Start of Block

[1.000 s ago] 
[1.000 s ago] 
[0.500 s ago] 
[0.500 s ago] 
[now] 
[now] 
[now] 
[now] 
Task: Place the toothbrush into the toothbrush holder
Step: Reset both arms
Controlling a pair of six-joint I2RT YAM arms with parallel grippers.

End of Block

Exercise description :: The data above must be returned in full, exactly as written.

Answer box ::
[1.000 s ago] 
[1.000 s ago] 
[0.500 s ago] 
[0.500 s ago] 
[now] 
[now] 
[now] 
[now] 
Task: Place the toothbrush into the toothbrush holder
Step: Reset both arms
Controlling a pair of six-joint I2RT YAM arms with parallel grippers.

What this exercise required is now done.